Na denúncia, o Grupo de Atuação Especial Contra o Crime Organizado (Gaeco) pede à Justiça a condenação dos três investigados, a perda dos cargos públicos, a conversão das prisões temporárias em preventivas e o pagamento de R$ 1 milhão por danos morais coletivos.
Segundo o Ministério Público, os denunciados vão responder pelos crimes de furto qualificado, abuso de autoridade, falsificação de documento público e fraude processual. Esta é a primeira denúncia apresentada no âmbito da Operação Perfidus e trata exclusivamente do suposto desvio de entorpecentes durante uma ação policial realizada em outubro de 2025.
De acordo com a investigação, o grupo recebia informações sobre imóveis utilizados para armazenar drogas, realizava incursões nos locais e desviava parte dos entorpecentes apreendidos. Apenas uma pequena quantidade do material era registrada oficialmente nos procedimentos policiais.
Para fundamentar a denúncia, o MPPB afirma ter reunido provas obtidas por meio da análise de aparelhos celulares, dados de geolocalização da viatura utilizada na operação, quebras de sigilos telemático, bancário e fiscal, monitoramento dos investigados, além de documentos e depoimentos.

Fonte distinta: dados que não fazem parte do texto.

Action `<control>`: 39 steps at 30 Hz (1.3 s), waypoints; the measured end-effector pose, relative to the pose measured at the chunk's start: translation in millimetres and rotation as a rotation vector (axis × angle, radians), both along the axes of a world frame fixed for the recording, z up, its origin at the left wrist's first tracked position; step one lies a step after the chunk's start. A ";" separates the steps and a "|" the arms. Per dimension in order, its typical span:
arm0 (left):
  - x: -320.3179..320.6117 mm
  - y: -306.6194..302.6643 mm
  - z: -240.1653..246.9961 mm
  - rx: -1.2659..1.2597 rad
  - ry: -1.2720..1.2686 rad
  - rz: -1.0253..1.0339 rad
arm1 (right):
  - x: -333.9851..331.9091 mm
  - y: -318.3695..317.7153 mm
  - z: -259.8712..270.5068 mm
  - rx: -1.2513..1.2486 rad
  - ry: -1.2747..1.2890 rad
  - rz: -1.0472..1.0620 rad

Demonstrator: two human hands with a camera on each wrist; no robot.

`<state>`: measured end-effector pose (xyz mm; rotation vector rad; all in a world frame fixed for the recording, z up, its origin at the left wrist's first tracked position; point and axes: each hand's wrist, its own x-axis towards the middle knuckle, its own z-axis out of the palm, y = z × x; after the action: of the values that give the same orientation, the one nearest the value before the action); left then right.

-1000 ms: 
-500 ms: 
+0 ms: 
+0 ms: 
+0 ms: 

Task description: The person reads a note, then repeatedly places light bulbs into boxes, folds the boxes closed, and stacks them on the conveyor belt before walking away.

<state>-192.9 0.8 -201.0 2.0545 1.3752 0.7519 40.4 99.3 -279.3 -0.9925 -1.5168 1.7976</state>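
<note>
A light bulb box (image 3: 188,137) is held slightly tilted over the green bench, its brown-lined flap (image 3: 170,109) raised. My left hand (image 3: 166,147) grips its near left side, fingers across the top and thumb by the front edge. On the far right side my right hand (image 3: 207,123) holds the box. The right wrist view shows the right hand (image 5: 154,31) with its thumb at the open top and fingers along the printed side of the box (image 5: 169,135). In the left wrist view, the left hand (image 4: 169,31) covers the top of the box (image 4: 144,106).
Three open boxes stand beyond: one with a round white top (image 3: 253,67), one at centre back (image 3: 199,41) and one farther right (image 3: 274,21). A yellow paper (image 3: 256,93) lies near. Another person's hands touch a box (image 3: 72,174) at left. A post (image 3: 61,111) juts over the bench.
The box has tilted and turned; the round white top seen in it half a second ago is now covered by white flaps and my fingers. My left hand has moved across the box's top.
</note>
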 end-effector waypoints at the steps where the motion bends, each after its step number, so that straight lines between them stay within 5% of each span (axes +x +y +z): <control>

Em junho deste ano, a Polícia Civil concluiu um dos inquéritos da investigação e indiciou Braz Morroni, Everton Aires, conhecido como "Bomba", e Eduardo Jorge Ferreira do Egito, apelidado de "Mão Branca". Na ocasião, a corporação também solicitou a conversão das prisões temporárias em preventivas. Os três permanecem detidos no Presídio Especial do Valentina, em João Pessoa.
Na quinta-feira (23), a Justiça da Paraíba concedeu prisão domiciliar à investigada Vanessa Dantas Fernandes, apontada como responsável por movimentações financeiras do suposto esquema. Ela deverá cumprir medidas cautelares, entre elas o uso de tornozeleira eletrônica e a proibição de manter contato com os demais investigados.
Até a publicação desta matéria, as defesas do delegado Braz Morroni e dos policiais Everton Aires e Eduardo Jorge Ferreira do Egito não haviam se manifestado sobre a denúncia apresentada pelo Ministério Público.